Artık dışarı çıkıp, şehrin havasını solumak istiyoruz. Museum Quartier’in karşısında bulunan Sanat  ve Doğa Tarihi müzelerinin bahçesine doğru yürüyoruz. Yeşillik içindeki  bahçenin tam ortasında Avusturya-Macaristan İmparatorluğu’nun kurulmasında önemli bir rolü olan Kraliçe Maria Therasia’nın ana tanrıça gibi oturduğu, yanında başka figürlerin de bulunduğu anıt heykel turistlerin ilgi odağı. Biraz ilerleyince şehir merkezine açılan bir çok kapının bulunduğu alandan geçerek  solda halk bahçesiyle , sağda Ulusal Kütüphane’nin yer aldığı bir alana geliyoruz. Halk bahçesindeki çimlerin üzerine uzanmış insanlar batmakta olan güneşin tadını çıkarıyorlar. Kütüphanenin karşısına ise bir çok atlı araba konuşlanmış. Turistlere şehir  turu yaptırmak için bekliyorlar. Rahatsız etmeden, yoldan geçenlere tur isteyip istemediklerini soruyorlar. Atlar bulundukları yere dışkılarını bırakıyorlar. Bu da oradan geçerken ağır bir kokuya neden olsa da bir an geçmişle bağlantı kurmanıza neden oluyor. Sanki imparatorluk döneminde atlı arabalara bindiğiniz bir zamandaymışsınız gibi duyumsuyorsunuz. Birden, Antalya’da artık göremediğimiz faytonlar aklıma geliyor.  Ben bunları düşünürken önümüzden folklorik giysileriyle bir grup geliyor. Mozart’ın 250. doğum yılı nedeniyle  ellerindeki sepetlerden Mozart çikolatası dağıtıyorlar. Şu meşhur, yuvarlak, dışı sarı  kaplı, üzerinde Mozart resmi bulunanlardan.

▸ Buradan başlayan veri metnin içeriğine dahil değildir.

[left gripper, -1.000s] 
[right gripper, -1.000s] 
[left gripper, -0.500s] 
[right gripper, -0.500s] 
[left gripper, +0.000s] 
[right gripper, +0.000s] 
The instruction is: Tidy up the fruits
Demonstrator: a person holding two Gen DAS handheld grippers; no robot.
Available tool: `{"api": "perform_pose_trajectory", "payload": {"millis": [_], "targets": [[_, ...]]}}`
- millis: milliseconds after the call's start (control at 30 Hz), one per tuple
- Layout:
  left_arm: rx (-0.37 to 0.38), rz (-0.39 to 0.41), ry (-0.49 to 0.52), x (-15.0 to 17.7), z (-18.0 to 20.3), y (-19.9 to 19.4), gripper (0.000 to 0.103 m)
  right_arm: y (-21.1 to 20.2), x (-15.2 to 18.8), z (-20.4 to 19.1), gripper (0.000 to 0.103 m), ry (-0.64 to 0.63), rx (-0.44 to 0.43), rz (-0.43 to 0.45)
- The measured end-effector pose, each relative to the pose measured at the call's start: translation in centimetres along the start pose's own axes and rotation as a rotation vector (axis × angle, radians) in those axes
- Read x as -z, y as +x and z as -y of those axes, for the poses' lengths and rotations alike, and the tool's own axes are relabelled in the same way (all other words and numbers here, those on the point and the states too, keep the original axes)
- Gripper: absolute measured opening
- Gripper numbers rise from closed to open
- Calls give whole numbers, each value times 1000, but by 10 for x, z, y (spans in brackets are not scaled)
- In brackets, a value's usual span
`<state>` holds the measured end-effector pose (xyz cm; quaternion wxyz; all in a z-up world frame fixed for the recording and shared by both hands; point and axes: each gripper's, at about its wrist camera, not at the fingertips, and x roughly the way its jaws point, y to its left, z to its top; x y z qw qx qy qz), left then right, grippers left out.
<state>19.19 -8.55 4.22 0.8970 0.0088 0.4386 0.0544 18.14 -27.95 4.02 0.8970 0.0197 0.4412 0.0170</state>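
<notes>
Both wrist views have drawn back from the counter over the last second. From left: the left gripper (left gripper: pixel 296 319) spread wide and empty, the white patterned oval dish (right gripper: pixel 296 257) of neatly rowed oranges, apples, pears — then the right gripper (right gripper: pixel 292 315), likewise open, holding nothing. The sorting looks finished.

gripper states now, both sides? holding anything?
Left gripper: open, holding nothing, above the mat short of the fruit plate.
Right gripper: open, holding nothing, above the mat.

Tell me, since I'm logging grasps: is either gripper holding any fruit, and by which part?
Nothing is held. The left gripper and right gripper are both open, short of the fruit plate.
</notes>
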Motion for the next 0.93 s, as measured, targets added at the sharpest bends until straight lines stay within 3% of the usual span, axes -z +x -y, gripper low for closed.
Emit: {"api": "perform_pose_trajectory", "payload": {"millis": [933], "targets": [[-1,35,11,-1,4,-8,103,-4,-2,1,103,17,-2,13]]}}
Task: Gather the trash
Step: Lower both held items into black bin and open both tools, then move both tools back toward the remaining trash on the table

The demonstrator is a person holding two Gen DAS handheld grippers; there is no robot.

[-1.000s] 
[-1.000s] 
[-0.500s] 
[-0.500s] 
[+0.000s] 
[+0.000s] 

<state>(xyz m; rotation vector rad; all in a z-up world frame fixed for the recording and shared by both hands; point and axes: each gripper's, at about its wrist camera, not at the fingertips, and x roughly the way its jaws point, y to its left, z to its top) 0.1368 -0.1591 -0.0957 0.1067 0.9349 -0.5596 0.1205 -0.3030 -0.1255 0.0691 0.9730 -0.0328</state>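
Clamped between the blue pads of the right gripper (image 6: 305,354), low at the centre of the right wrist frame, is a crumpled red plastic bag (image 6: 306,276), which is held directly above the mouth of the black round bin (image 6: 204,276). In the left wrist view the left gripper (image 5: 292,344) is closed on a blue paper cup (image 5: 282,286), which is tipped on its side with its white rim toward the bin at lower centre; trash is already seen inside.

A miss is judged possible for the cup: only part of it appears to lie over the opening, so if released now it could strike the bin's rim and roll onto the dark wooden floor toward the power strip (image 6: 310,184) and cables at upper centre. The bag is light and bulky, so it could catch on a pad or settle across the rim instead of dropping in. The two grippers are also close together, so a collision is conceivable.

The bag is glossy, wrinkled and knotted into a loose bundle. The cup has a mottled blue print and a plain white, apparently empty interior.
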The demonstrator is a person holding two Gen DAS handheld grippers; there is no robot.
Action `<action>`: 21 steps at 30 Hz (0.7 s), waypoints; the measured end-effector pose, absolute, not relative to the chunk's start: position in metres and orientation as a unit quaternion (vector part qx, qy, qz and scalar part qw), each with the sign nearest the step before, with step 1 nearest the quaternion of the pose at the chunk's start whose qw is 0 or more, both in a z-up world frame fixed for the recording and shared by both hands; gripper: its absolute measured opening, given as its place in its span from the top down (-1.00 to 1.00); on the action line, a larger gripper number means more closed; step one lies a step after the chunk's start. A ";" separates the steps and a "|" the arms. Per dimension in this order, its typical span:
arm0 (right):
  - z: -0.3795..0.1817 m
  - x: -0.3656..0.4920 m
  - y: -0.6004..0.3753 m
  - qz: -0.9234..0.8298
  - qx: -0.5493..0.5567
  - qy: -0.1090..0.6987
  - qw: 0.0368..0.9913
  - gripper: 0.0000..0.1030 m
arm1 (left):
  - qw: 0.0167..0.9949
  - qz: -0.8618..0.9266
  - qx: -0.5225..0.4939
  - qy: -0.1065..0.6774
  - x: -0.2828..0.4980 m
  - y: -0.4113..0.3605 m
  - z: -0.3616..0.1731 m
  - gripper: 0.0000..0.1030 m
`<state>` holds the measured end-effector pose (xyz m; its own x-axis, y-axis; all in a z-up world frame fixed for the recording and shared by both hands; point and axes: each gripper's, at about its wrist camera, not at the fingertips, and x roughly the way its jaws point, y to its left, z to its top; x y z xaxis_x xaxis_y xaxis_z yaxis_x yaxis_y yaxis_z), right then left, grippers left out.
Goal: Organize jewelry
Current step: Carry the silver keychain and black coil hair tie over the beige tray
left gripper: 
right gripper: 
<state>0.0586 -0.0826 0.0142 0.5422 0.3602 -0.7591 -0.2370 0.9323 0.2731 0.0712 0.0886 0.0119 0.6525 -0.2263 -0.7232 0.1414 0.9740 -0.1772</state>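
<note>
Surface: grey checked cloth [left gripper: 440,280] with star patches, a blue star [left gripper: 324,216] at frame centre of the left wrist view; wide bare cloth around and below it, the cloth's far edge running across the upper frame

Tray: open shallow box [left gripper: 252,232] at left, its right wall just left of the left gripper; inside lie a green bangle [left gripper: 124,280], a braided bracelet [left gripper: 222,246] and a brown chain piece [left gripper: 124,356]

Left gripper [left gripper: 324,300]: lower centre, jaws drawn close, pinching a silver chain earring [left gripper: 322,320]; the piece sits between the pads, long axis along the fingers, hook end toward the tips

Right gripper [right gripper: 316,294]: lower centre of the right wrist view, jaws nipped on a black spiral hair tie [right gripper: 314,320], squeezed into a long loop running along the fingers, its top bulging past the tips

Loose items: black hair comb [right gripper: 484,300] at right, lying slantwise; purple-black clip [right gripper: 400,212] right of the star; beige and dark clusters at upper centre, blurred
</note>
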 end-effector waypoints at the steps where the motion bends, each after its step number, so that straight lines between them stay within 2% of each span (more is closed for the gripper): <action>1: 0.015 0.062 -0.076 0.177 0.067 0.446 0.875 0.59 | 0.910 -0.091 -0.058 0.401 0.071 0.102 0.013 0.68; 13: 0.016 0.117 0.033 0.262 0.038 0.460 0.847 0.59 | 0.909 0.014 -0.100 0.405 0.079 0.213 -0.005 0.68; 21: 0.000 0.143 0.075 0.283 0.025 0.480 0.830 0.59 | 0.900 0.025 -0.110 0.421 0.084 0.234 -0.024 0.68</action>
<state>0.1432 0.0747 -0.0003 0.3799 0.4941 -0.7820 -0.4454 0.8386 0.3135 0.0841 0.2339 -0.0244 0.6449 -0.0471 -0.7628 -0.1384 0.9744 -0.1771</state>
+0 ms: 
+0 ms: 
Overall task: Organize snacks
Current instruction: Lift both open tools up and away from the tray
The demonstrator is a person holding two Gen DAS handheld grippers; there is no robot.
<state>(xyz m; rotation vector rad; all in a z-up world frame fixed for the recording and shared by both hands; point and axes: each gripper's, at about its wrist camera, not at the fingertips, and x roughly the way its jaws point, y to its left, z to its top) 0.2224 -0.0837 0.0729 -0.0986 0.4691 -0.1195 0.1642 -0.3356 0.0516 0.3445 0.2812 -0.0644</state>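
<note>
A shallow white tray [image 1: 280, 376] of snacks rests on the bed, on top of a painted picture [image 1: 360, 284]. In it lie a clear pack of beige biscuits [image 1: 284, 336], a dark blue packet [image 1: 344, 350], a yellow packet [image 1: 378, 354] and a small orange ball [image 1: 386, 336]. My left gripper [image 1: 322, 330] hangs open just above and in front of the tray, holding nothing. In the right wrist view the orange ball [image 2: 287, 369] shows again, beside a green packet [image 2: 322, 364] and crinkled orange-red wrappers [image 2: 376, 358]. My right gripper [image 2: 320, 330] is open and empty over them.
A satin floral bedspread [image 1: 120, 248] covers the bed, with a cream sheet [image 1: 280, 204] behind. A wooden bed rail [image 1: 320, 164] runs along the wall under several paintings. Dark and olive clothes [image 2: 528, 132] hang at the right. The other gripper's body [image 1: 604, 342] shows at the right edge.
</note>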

Yeni bir kapıdan geçtiğimizde İmparatorluk apartmanlarının avlusuna geliyoruz. Tam karşımıza Hof Cafe çıkıyor. Yanından geçerken, kapıdaki levhadan burasının Sisi Müzesi olduğunu anlıyoruz. Oradan trafiğe kapalı, her iki  yanında kafe ve dükkanlar bulunan caddelerden zorluklarla yürüyoruz. Kent merkezindeyiz artık. Akşamüzeri, müze gezmekten yorgun düşmüş turistler, sokaklarda yürüyor ya da kafelerde kahve – pasta eşliğinde yorgunluk atıyorlar. Caddelerde, insanların oluşturduğu ilgi çemberinin içinde genç yaşlı müzisyenler küçük konserler veriyor, dans ediyorlar. Her noktada bir etkinlik var. Dönüş yolunda saksafon çalan yaşlı bir kadın dikkatimizi çekiyor. Neredeyse seksen yaşında bu kadın.  Sokakta saksafon çalarak hayatını kazanmaya çalışıyor. Öyle güzel çalıyor ki, oradan ayrılmamız kolay olmuyor. Artık akşam yemeği zamanı. Eve gitmektense bir kafede oturup hem bir şeyler yemek hem de dinlenmek istiyoruz. Oturduğumuz “Cafe Griensteidl”in menü kartının ilk sayfasında kafenin  tarihçesine yer verilmiş. Neredeyse yüz yıl öncesine dayanıyor mazisi. Geçmişten bugüne Viyanalı  sanatçıların buluşma noktasıymış.  Orada oturanlardan edindiğim izlenim, bugün de bu geleneğin sürüyor olması. Bu eski kafelerin içinde ayrı bir telefon kabini var.  Geçmişten gelen bir gelenek olmalı.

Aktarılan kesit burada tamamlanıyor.